All around me I hear the rustling. Yet surely if you spot the snake even as it slithers into Paradise, you might prevent it from getting as far as the tree. “Fiammetta.” I pause. “I know someone visited last night.”
“What?” She lifts her head—the mask is hardened so that the only bit of her that reacts is her eyes. And they are sharp as stone chips.
I take a breath. “I know that Foscari was here.”
“How do you know?” And there is panic in her voice. “My God, have you been spying on me?”
“No. No. I slept badly. And then woke to the sound of his boat leaving.”
She stares at me as if to check that this is the truth. But I can lie as well as she when it is needed. We did not become partners in this game by accident. She makes an impatient gesture with her hand, for it is clear that now she is exposed, she cannot lie. “It was nothing. I mean, he…simply stopped on his way home to give me something.”
“A gift. How generous. Did you receive it lying down?”
“Ah! And whose business is it if I did?”
“Mine,” I say. “For he owes me money.”
“Oh! It is you he owes the money to now. Not me. Well, then I am sorry to disappoint you, but he came only to bring me a poem.”
“A poem?”
And she scowls at the feebleness of her own lie.
I shake my head. “What? Did it tell you how much he loves you?”
“Bucino! He is young and in thrall to the drama of it all. You know how it is.”
“No, I don’t. And even if I did, that is not the point. We have an agreement. If a man comes when he is not booked, you tell me.”
“I tried to. Yesterday I said Foscari would like to see me. It was not on anyone else’s time. Loredan had canceled. I was free. But you were the one who would have none of it.”
“That is not how it was, Fiammetta, and you know it. You refused Alberini, and we agreed that Foscari would not visit because he did not have the money.”
“Ah!
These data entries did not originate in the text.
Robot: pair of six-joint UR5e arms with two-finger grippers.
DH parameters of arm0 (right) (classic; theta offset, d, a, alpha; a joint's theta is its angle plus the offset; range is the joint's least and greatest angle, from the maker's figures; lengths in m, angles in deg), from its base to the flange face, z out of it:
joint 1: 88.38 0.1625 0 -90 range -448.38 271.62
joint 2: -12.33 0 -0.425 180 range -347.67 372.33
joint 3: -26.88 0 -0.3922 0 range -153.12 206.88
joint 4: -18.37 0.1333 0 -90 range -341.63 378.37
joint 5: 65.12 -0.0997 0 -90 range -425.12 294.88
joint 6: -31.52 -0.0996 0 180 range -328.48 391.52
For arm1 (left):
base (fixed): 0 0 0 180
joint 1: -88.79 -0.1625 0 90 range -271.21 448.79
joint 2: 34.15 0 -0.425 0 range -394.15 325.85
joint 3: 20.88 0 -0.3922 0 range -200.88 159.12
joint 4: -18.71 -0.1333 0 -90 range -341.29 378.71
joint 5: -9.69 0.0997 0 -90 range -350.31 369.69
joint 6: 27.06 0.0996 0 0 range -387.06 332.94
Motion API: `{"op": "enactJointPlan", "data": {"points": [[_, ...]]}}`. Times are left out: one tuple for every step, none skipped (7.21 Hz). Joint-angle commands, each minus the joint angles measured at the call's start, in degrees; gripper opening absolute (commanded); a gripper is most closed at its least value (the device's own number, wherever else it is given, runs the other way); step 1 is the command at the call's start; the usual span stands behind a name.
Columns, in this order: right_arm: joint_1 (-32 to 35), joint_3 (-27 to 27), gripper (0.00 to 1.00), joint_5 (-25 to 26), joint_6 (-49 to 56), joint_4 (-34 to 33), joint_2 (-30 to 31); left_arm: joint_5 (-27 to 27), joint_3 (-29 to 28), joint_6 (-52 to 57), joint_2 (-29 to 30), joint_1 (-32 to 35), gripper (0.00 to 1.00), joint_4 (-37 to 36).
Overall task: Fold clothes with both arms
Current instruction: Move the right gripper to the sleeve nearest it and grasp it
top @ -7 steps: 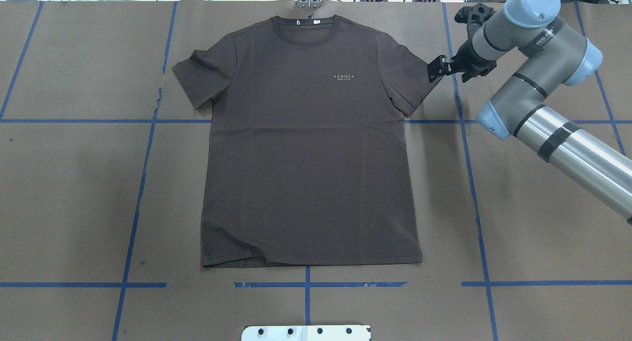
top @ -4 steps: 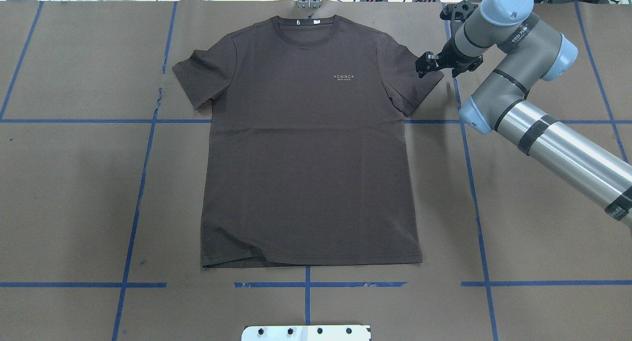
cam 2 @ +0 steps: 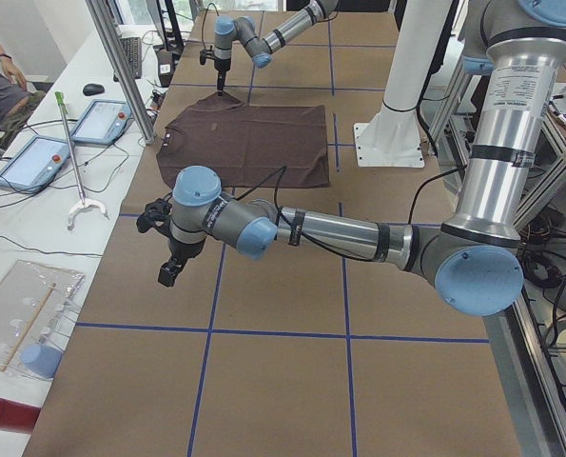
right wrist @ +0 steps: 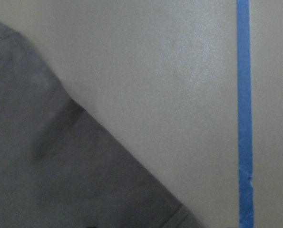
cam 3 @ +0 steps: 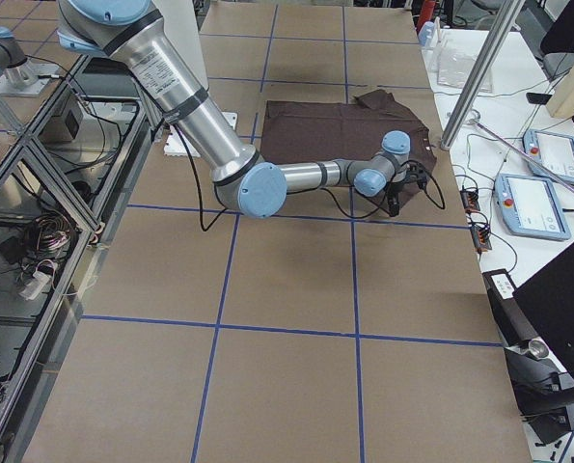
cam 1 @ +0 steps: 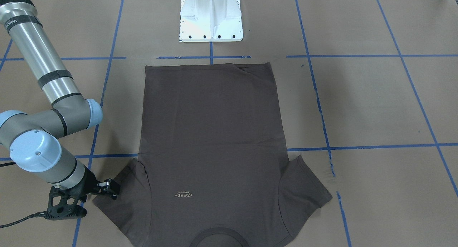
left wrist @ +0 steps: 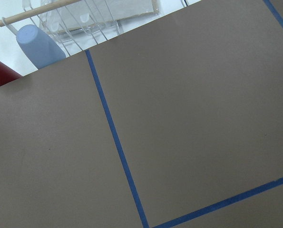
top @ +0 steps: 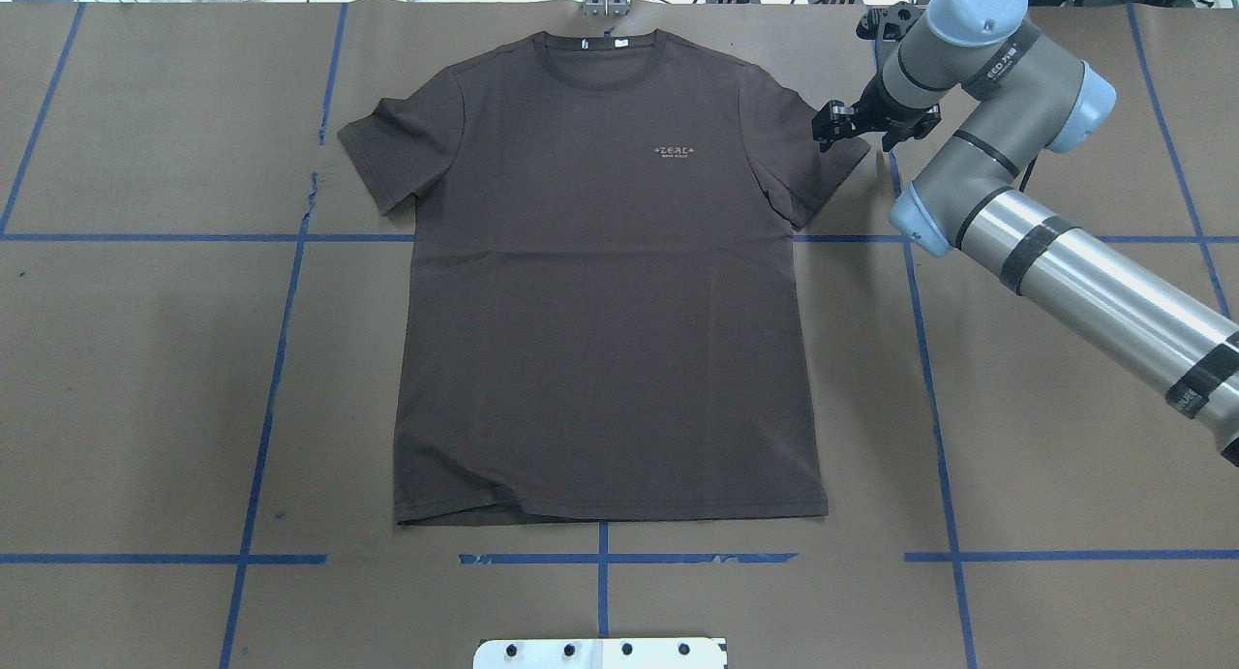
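Left fingers (cam 2: 166, 275): seen only in the left side view, hanging over bare counter (top: 145, 359) out past the shirt's 9 o'clock and well apart from it. Can't tell if they're released or clenched. The left wrist view has only paper and blue tape, no cloth.

T-shirt (top: 610, 291): flat, print up, mid-counter in the overhead view. Collar (top: 600, 64) is at 12, hem (top: 610, 509) at 6, both sleeves spread. There's a small wrinkle at the hem around 7.

Right fingers (top: 831, 125): at the shirt's 2 o'clock, on the outer edge of the right sleeve (top: 808, 175). Can't tell the opening from these angles. The sleeve lies flat, so I judge nothing is lifted yet.

Risks as I see them:
- The right wrist view has the sleeve only in its 7–8 o'clock part, and the rest is bare counter plus a tape line (right wrist: 244, 118). A straight drop likely clips the hem edge or misses the cloth altogether.
- Going too deep pinches the paper cover along with the cotton.
- Going too shallow grabs one layer, so the sleeve peels open instead of folding.
- The left side is far off, so a right-only pull probably drags or skews the whole shirt toward 3 and bunches the body.
- The soft knit may slip out mid-lift.
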State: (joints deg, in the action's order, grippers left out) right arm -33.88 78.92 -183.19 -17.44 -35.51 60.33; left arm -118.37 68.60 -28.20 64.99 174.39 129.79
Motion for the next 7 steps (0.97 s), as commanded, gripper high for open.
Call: {"op": "enactJointPlan", "data": {"points": [[0.1,-0.6,0.72,0.0,0.0,0.0,-0.1,0.0,0.1,0.0,0.0,0.0,1.0,-0.1],[0.1,-0.7,0.3,-0.1,0.0,-0.1,-0.5,0.0,0.2,0.0,0.0,0.0,1.0,-0.1],[0.1,-0.8,0.0,-0.1,0.0,-0.2,-0.6,0.0,0.2,0.0,0.2,0.0,1.0,-0.1],[0.1,-0.8,0.0,-0.1,0.0,-0.2,-1.0,0.0,0.2,0.0,0.7,0.0,1.0,-0.3],[0.1,-0.9,0.0,-0.2,0.0,-0.3,-1.5,0.0,0.1,0.0,0.8,0.0,1.0,-0.4],[0.1,-0.9,0.0,-0.3,0.0,-0.3,-1.9,0.1,0.1,-0.1,1.2,0.0,1.0,-0.5],[0.1,-0.9,0.0,-0.4,0.0,-0.3,-2.1,0.1,0.0,-0.2,1.3,0.0,1.0,-0.6]]}}
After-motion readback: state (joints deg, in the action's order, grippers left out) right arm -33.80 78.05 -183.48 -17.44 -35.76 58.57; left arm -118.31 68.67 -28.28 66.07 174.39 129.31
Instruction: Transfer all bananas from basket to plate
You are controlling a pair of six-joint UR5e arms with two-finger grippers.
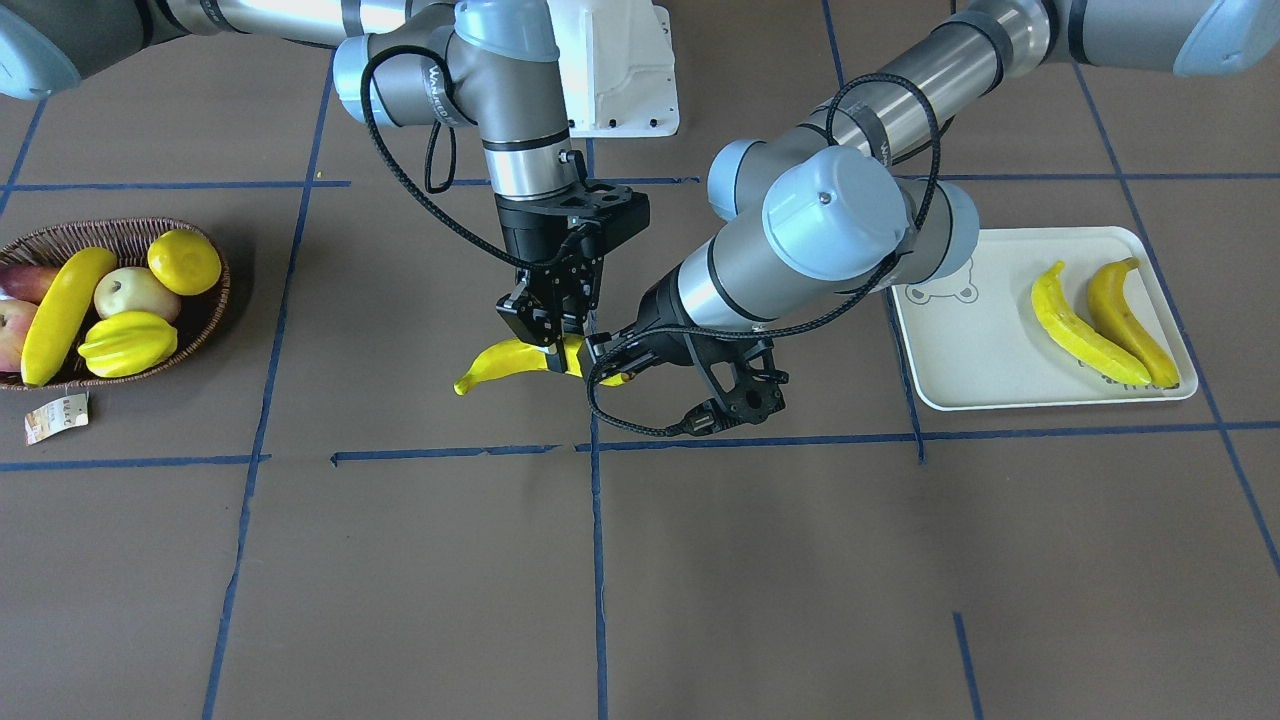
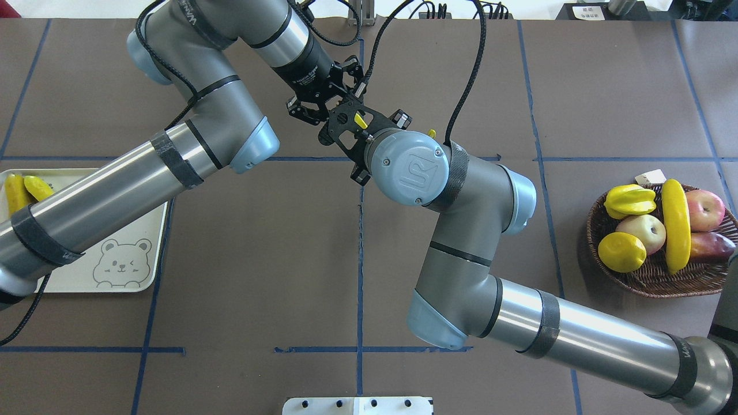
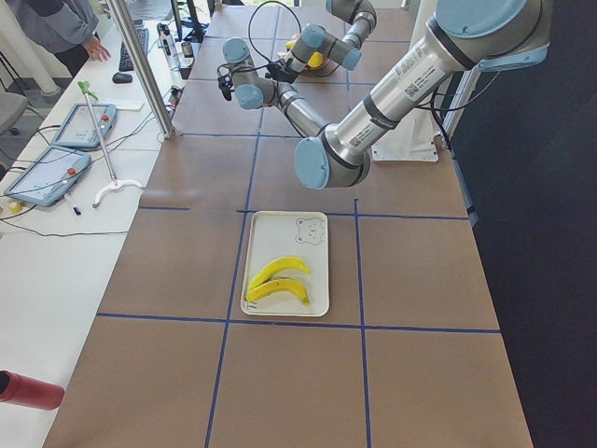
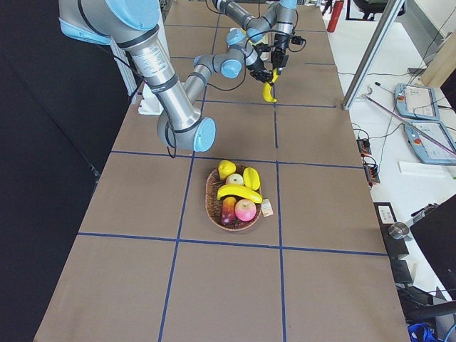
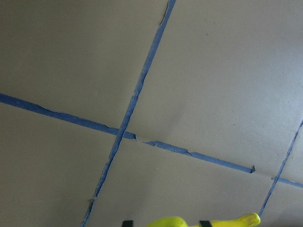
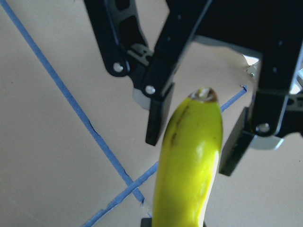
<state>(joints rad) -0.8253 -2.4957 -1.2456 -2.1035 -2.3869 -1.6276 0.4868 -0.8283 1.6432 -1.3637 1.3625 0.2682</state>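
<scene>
Grey-armed right gripper [image 1: 553,355] points straight down, clamped on the banana [image 1: 500,358], which lies level, 9-to-3 o'clock from the front, left gripper [image 6: 190,155] spread around its 3 o'clock end.

We see a brown table [image 1: 700,580] marked into squares by blue tape [image 1: 597,560]. At one end a ribbed yellow starfruit [image 1: 128,342], a round yellow fruit [image 1: 184,262] and a pale apple [image 1: 135,292] lie packed together, with a red apple [image 2: 704,210] and a dark-red fruit [image 2: 712,245] beside them. Along the table runs a white bench [image 3: 56,243] carrying a tablet-like pendant [image 3: 47,175]. A red cylinder [image 3: 28,389] lies at its near end, and a person [image 3: 61,28] stands at the far end.
</scene>
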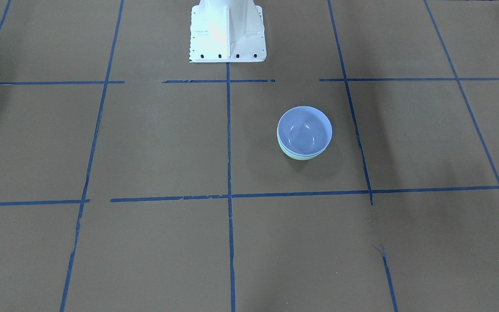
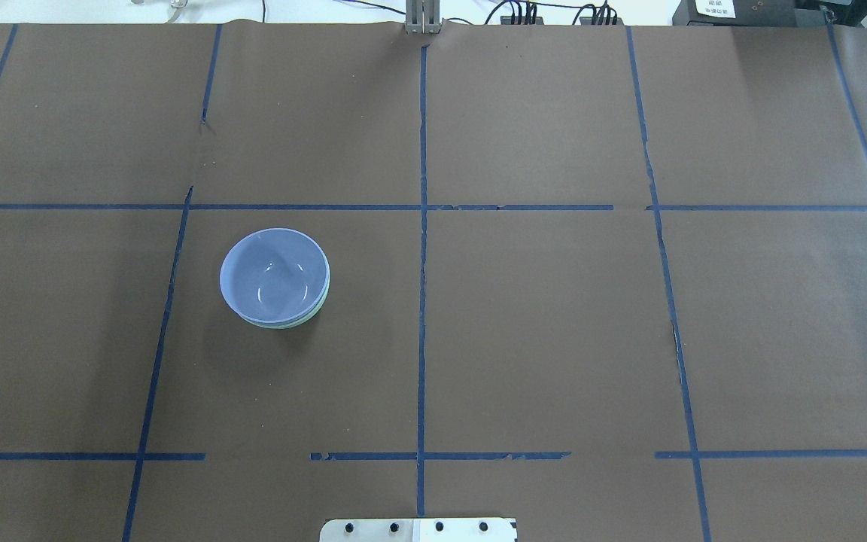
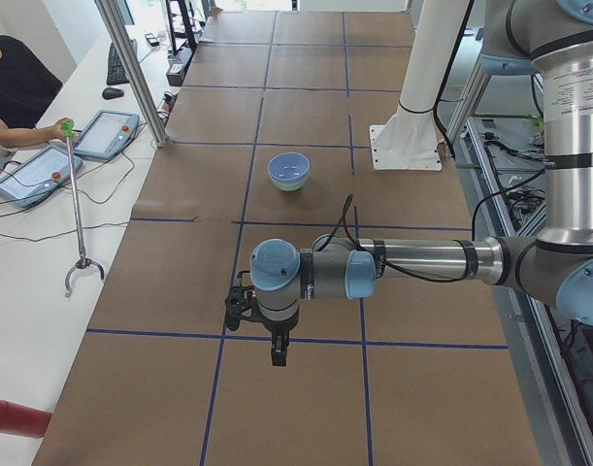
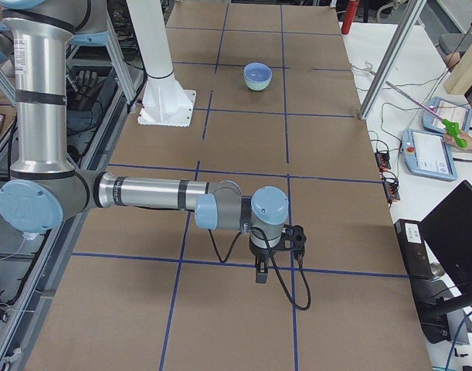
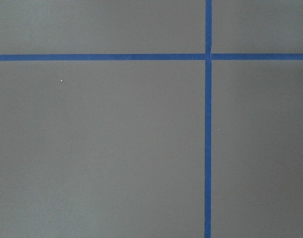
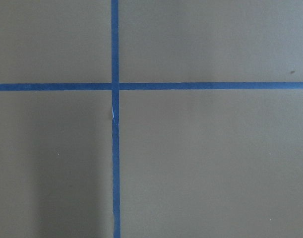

Then he will pay later. For God’s sake. We will hardly become bankrupt without it. What do you want from me, Bucino?” And she is angry now, so that her face is moving despite the mask, small bits of the white paste flaking and falling off. “Do we not have enough for the market? Is there a shortage of clients? Are my breasts sagging or am I drinking too much wine? Do I stint on my time? Does anyone leave here unsatisfied? So—I choose to see one client for an hour or so and do not tell you because you would be ill-tempered about it.”
“That is not how it works,” I say quietly, but not without anger, for the image of them folded together rubs like a hair shirt on my mind. “You know as well as I do the message you send out when you start giving it away. It is the beginning of the end for your reputation.”
“And how will anyone know? Who will tell them? You? Me? Him? Our servants? I think we pay them well enough.”
“It doesn’t matter who. Gossip is like air. You know that. It is nowhere and everywhere without anyone seeming to move it.” I try again to keep my tone steady, but I am not sure I succeed.
“He is a customer, Fiammetta. You are a courtesan. Those are the rules we work by. The ones we agreed to together.”
“Then maybe we should change them. For I tell you, this is insupportable to me. Rules, accounts, agreements—that is all you talk of these days. We did not work this hard for so long for it all to become so—oh, I don’t know—so boring.”
“Boring? Really? You find it boring? Wearing the best cloth, eating haunches of roasted meat off silver plates, living in a house where you know it’s a new day because you can see the sunlight rather than because your gut aches with yesterday’s hunger? Is it so easily forgotten?”
She stares at me, and her eyes close briefly in her whitening face. “You are a good man, Bucino, but some things you don’t understand,” she says, and her voice is almost sullen.
I have an answer on my tongue but there is a knock at her door. It slides open far enough to show Gabriella’s face in the crack.
“What is it?” I hear the anger in my voice. We all hear it.
“I…It is just…well, La Draga is waiting, my lady. She says she is sorry she could not come earlier, but she was needed elsewhere.”
“Ah!…Yes,” she stammers. “I…Let her wait in the portego. Tell her I will not be long.”
The door closes, and we face each other again.
“Are you ill?”
She shrugs. “A slight case of the itch, that is all.” And even her voice sounds different now, caught between the rigor mortis of the mask and her own dishonesty.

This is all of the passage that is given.